これは男性内のホルモンのバランスが男性優勢に傾くからです。
毛髪は女性ホルモンの支配下にありますが、男性の場合は
女性ホルモンがもともと少ないのです。
その上、男盛りと言われる年代になると男性はより男性ホルモンが活発になり、
いわゆる男くさくなってくると同時に髪が薄くなってくるのです。
ところが耳と耳を結ぶ下、襟足部分の髪は抜けません。
サザエさんのお父さん波平さん状態になります。
頭頂部から耳までは女性ホルモンの支配下にありますが、
襟足部分は甲状腺ホルモンの支配下にあるからなのです。
ま、女性は成長過程でホルモンの作用によって体にいろんな症状が出てきます。
髪への影響も見逃せません。
例えば生まれつき直毛だった人が小学校高学年頃から癖毛に変わってしまったり、
またその逆もあります。
これは初潮が始まる頃におこるホルモンの影響による変化なのです。勿論変化のない人もいます。

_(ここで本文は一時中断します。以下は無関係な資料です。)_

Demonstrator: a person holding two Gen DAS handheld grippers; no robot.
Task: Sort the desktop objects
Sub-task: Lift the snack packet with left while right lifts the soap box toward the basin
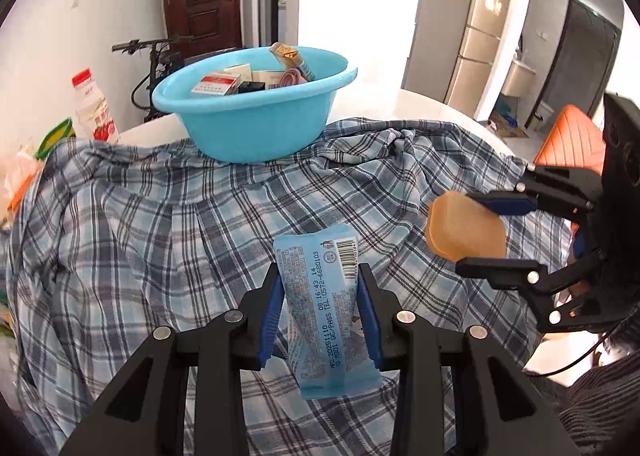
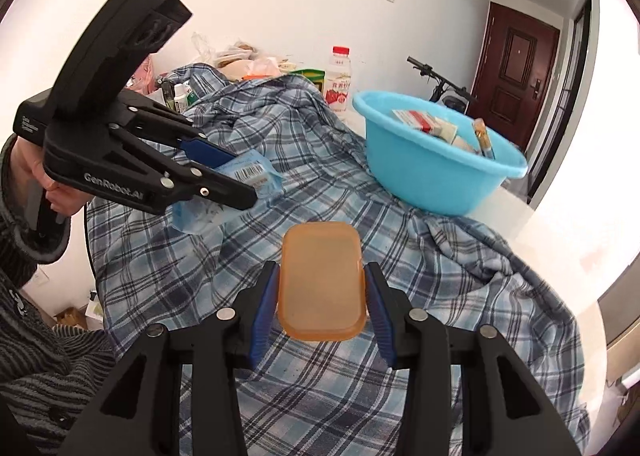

また、よく出産と髪との関係を聞かれることが良くありますが、これもホルモンとの関係です。
妊娠すると細胞分裂に欠かせないのが黄体ホルモンです。
これは髪の成長に欠かせないホルモンなのですが、それが大量に胎児の成長に使われるため
髪の方が不足してしまい抜けたりしてしまうのです。
また黄体ホルモンは硬蛋白への作用が大きいため、
爪が変形したり歯が抜けたりといった症状が出るのです。
また、妊娠中にはパーマやカラーは控えたほうが良いといいますが、
これは妊娠によるホルモンの関係で髪の性質が変わってしまって
パーマが掛からなくなったりしてしまうからです。
しかし4〜7ヶ月の間、つまり安定期ですが、その時期には問題なくパーマやカラーを行えます。